Я рванул следом. Толкнул плечом дверь, вывалился на улицу, огляделся. Коричневые сапожки выделялись на белоснежном покрывале нечищеного зимнего тротуара. Катя подошла к автомобилю – ярко-красному «Рено-Сандеро», открыла дверцу.
Вдруг в голове мелькнула мысль: я не увидел ее глаз. Эта мысль зародилась и начала жечь, словно я прислонил палец к нагревающейся конфорке да все никак не хотел его убирать.
Какого цвета ее глаза? Что скрывается за темными очками? Что-то редкое, ценное и красивое? Может быть, там будут те же самые глаза, которые я видел вчера?
Может ли такое случиться?
Я бросился к своему автомобилю, перебежал через дорогу, срезая путь, запрыгнул в салон. Все это время я не сводил взгляда с Кати. Она села в авто, завела мотор.
У меня дрожали руки. Я глубоко вздохнул, стараясь справиться с волнением.
Кем бы там она ни была – Катей, ее двойником, призраком, черт бы его побрал, – я разберусь. Мне просто надо будет заглянуть в глаза.
Вообще говоря, я не собирался убивать людей. Мне хватало кошек. Может быть, я бы вообще подавил скрытое желание разглядывать чьи-то радужки, пытаясь откопать в них сакральный смысл бытия. Не знаю. Жизнь не повернуть вспять, а исправить какие-то поступки чрезвычайно сложно.
Я точно помню тот момент, когда совершил свой самый главный поступок: однажды ночью Пал Палыч пришел за моей мамой.

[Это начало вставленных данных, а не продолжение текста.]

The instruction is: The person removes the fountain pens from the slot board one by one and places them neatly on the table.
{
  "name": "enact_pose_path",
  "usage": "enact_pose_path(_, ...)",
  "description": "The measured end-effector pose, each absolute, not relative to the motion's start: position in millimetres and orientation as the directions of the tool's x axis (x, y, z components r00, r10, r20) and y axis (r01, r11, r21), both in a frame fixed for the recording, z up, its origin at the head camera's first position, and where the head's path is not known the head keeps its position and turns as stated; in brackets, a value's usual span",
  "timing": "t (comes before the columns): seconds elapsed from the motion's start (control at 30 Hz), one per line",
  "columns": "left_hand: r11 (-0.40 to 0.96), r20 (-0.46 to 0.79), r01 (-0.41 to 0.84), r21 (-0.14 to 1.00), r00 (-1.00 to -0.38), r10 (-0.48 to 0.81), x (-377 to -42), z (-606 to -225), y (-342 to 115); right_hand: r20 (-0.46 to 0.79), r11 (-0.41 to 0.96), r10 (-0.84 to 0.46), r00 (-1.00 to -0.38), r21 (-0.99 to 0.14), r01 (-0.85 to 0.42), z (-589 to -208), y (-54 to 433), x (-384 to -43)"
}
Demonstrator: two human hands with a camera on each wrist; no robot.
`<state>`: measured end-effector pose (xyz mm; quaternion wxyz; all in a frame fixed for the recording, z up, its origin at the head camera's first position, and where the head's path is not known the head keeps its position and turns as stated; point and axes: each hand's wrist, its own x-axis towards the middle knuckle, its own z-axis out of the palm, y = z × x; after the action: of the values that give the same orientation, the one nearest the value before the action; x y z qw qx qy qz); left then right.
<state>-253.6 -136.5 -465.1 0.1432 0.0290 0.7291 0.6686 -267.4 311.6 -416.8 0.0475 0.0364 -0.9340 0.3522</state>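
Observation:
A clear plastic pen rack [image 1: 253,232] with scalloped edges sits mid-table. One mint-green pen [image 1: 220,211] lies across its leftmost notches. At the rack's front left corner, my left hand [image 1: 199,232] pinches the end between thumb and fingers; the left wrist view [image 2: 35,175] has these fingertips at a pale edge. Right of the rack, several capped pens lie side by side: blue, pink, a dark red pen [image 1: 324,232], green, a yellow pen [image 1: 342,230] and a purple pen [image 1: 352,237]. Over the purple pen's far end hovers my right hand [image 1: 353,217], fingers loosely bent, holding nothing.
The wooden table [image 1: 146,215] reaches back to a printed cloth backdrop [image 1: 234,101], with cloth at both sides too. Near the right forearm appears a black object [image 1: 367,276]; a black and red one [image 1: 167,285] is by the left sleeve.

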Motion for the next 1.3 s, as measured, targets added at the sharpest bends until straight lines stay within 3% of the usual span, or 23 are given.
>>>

Как я уже говорил, мама тоже купила страховку и исправно платила взносы почти пять лет. Она попала под категорию «спринтеров», стала строчкой в отчете, пустым окошком для комментариев, которое следовало заполнить.
Пал Палыч в то время еще только начинал регулировать доходы компании таким вот способом, поэтому действовал самостоятельно.
Он, конечно, бог в продаже страховки, но убивал людей скверно. Я проснулся оттого, что в зале слышались возня, сопение, грохот передвигаемой мебели. Я вышел из спальни, прошел по темному коридору, который разрезало надвое прямоугольное пятно света из комнаты, и увидел Пал Палыча. Я хорошо знал его. Мы висели с ним бок о бок на многих плакатах вдоль Невского и Обводного, на Фонтанке и даже на здании Мариинского театра.
В центре зала Пал Палыч навалился и подмял под себя мою мать. Она отчаянно колотила Пал Палыча руками и ногами. Его хватило только на то, чтобы зажать маме рот. Коленкой Пал Палыч пытался надавить ей на грудь. Кучерявые волосы его растрепались, лицо покраснело. В свободной руке он сжимал молоток с большим тупым набалдашником. Следовало ударить маму по голове – делов-то, – но Пал Палыч никак не мог с этим справиться.
И тут мама выгнулась и повернула голову в мою сторону. Кажется, она успела крикнуть. Или попросила о помощи. Я не помню точно. Я увидел ее выпученные глаза. Впервые я заметил, что у нее голубые радужки, яркие на фоне молочных белков, с какими-то крапинками и извилистыми линиями. Мне вдруг отчаянно захотелось взять эти глаза в руку. Поднести их ближе. Добавить в свою коллекцию.
Желание было столь острым, что я не удержался. Подбежал, схватил со стола вазу и ударил ею маму по голове. Ваза разлетелась на осколки. Мама сипло вздохнула и обмякла под весом Пал Палыча.
– Бейте, – сказал я спокойным голосом. – Молотком в висок, посильнее. Только глаза не трогайте.
Во взгляде Пал Палыча читался ужас. Я видел это.
Он взмахнул молотком и опустил его – хруст! – поднял и снова опустил. По полу рассыпались капельки крови. На набалдашнике повисло что-то длинное и красное.